▶ _WHAT IS BEING ASKED_:
How many lines below include the word "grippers"? State that number and nothing else.

++++++++++

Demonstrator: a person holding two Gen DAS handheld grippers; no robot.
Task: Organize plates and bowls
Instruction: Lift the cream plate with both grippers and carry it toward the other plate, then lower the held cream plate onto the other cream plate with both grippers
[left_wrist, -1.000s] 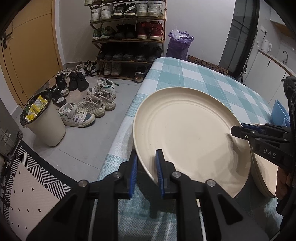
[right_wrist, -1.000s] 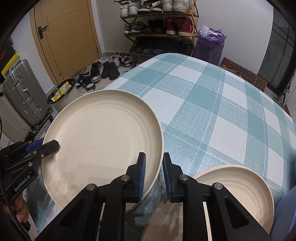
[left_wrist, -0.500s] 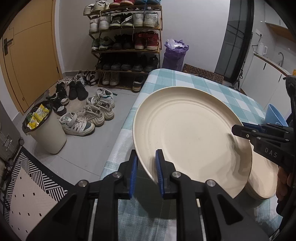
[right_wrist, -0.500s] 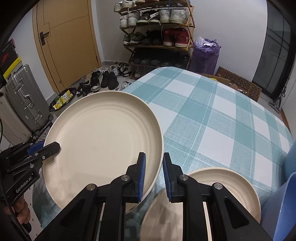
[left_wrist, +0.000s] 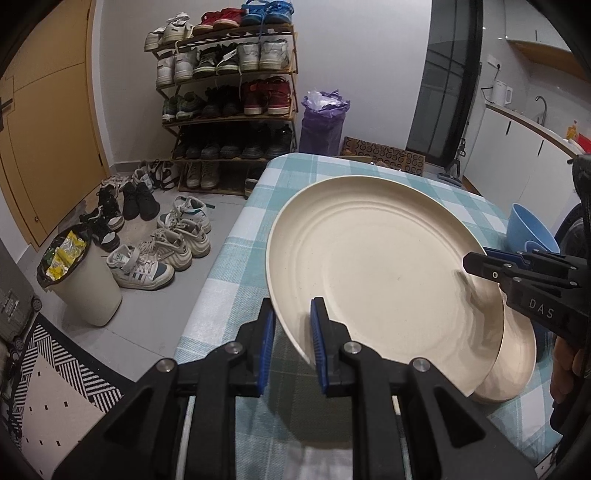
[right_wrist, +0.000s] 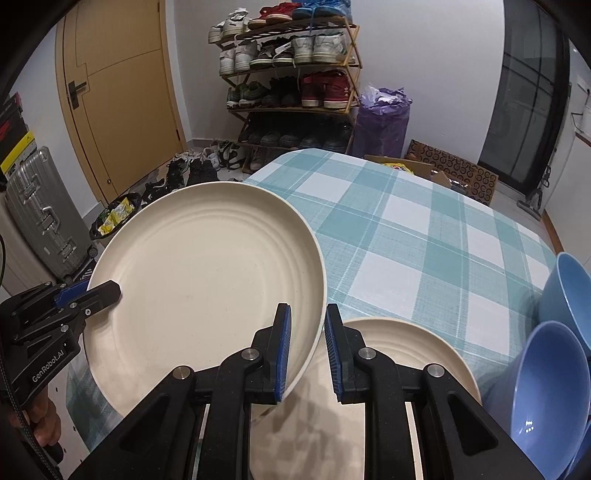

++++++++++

▶ _EXERCISE ANSWER_:
2